A forma como o seu computador se comunica com a internet vai mudar nos próximos meses. O grupo responsável pela atualização do protocolo HTTP, como são conhecidas as regras para o envio de informações do servidor ao navegador, está trabalhando nos últimos detalhes da aprovação das novas normas. A adoção do protocolo deve levar a uma conexão mais veloz, diminuir a demanda pela banda larga e simplificar o acesso seguro à rede.

HTTP é a sigla em inglês para Protocolo de Transferência de Hipertexto, nome dado ao padrão de comunicação de dados da World Wide Web (WWW). O modelo HTTP/2 começou a ser desenvolvido há dois anos e foi concluído no fim do mês passado, depois de 17 versões e 30 implementações diferentes. Essa é a maior mudança no protocolo desde 1999, quando o HTTP/1.1 foi instituído, e provavelmente é a mais significativa desde a sua criação, em 1990.

A novidade foi baseada no SPDY, protocolo criado pelo Google em 1999 e que é usado por alguns sites, como o Facebook, o Twitter e a própria página do buscador. Em testes realizados pela companhia, o primeiro protocolo resultou numa conexão até 55% mais veloz que a tradicional. O SPDY já passou por outras três versões desde que surgiu e recebeu uma série de adaptações antes de dar origem ao HTTP/2.

A princípio, a adoção do projeto do Google foi interpretada como uma imposição feita pela empresa, mas os responsáveis pela mudança asseguraram que não houve pressão para trabalhar a partir do modelo usado pela gigante da internet. “Eles se aproximaram com a melhor das intenções, pacientemente explicando o raciocínio por trás do seu design, aceitando críticas e trabalhando com todos para desenvolver o protocolo”, garantiu em seu blog Mark Nottingham, presidente do IETF HTTP Working Group, o grupo de trabalho especializado da Força Tarefa de Engenharia da Internet, responsável pela manutenção do protocolo.

O processo de mudança deve ser gradual e não exige nenhuma adaptação por parte dos internautas.

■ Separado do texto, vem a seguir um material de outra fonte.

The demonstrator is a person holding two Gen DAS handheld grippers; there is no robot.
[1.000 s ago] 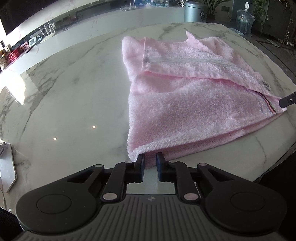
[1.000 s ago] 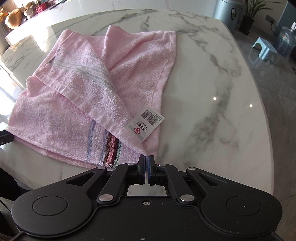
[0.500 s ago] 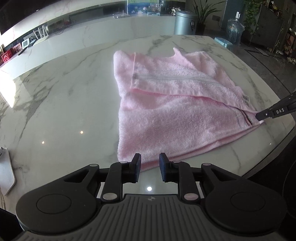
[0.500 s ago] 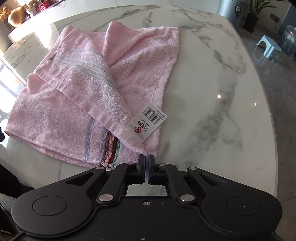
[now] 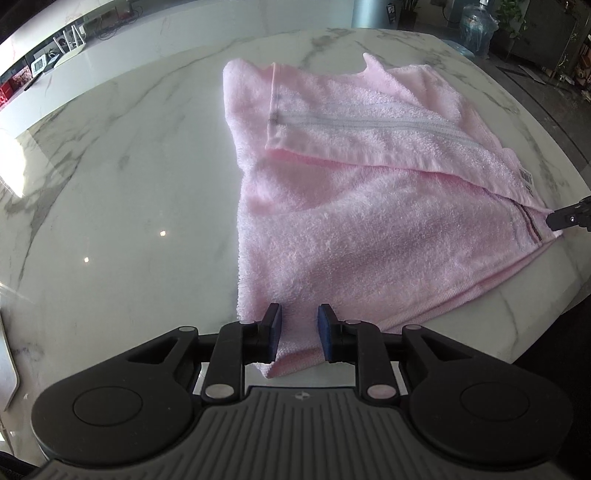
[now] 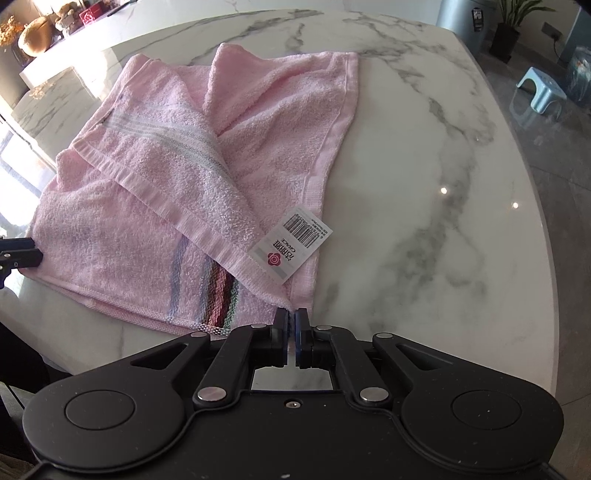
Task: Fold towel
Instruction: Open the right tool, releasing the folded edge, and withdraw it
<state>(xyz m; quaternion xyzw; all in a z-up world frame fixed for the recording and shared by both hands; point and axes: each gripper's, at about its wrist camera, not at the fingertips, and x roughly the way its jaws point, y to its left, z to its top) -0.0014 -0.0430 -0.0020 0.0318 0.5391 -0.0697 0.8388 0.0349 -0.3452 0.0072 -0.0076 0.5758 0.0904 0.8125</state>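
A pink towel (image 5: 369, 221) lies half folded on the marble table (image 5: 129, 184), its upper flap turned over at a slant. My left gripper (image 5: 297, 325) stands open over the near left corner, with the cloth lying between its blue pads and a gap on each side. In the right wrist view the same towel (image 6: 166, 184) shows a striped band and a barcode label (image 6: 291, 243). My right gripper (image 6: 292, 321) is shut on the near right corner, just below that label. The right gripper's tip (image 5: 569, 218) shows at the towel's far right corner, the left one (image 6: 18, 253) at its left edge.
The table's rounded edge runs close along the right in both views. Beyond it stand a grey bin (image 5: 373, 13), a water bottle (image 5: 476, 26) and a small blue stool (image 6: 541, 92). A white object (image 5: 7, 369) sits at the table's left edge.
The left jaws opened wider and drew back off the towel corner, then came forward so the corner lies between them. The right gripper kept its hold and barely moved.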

Basta manter o navegador sempre atualizado para ter acesso às versões mais recentes dos browsers, que, eventualmente, devem oferecer o acesso às páginas que se comunicam por meio das novas normas. As regras ainda precisam passar por alguns processos editoriais antes de serem publicadas como um padrão, mas já foram adotadas por alguns dos maiores sites e navegadores. A próxima atualização do Firefox deve vir preparada para usar o HTTP/2, assim como o navegador Spartan e o Internet Explorer do Windows 10.

Velocidade
Uma das principais novidades do novo modelo é um sistema chamado multiplexação. A dinâmica atual de comunicação na internet depende de uma série de requisições feitas pelo computador, que pede separadamente por cada elemento da página. Os objetos são, então, enviados pelo servidor por meio da rede, um por um. No HTTP/2, esse processo deve se tornar mais veloz. “Em vez de pedir um objeto por vez, eu peço todos eles numa mesma conexão. Ele já sabe tudo o que vai precisar, pede tudo de uma vez, e o servidor vai mandar tudo de uma vez”, explica Ricardo Puttini, professor do curso de engenharia de redes de comunicação da Universidade de Brasília (UnB).